◆ Task statement ◆
Pictures in the data below are not part of the copy; transcribe everything else exactly.

◆ Dataset extract ◆
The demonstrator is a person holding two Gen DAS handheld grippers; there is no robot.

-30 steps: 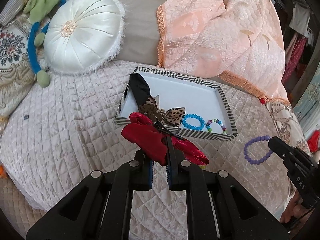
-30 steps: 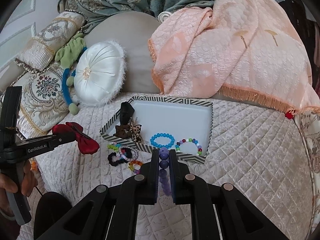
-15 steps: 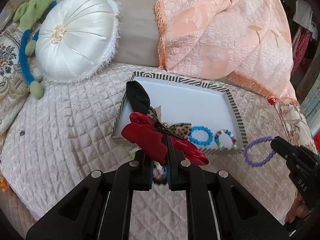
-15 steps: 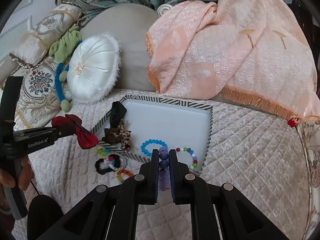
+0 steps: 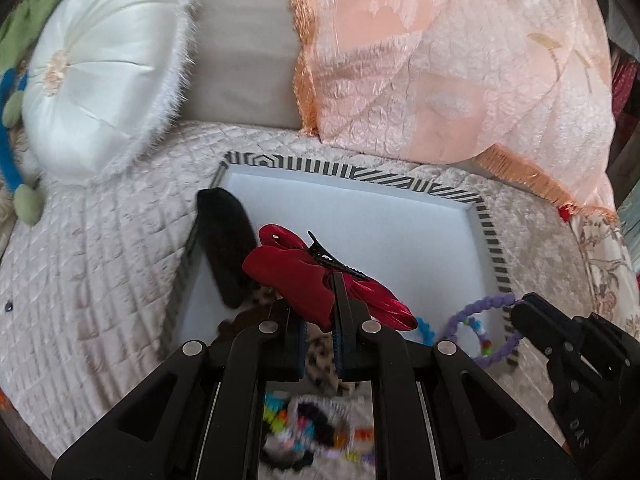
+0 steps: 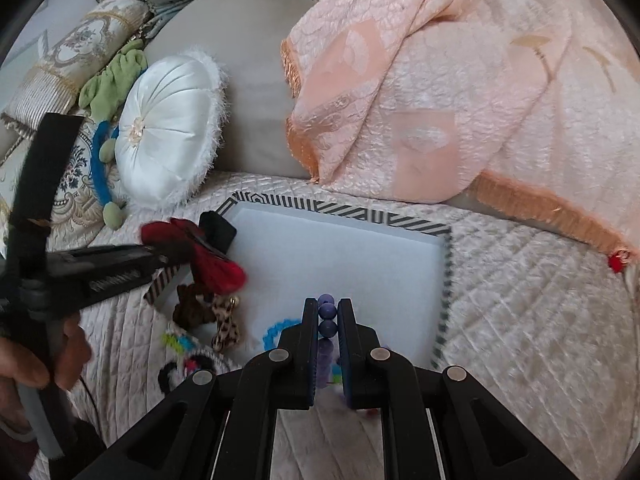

◆ The answer ◆
The demonstrator is a person holding two Gen DAS handheld grippers; there is no robot.

-30 steps: 
-30 steps: 
-15 steps: 
-15 steps: 
+0 steps: 
+0 steps: 

The exercise has nothing more to it.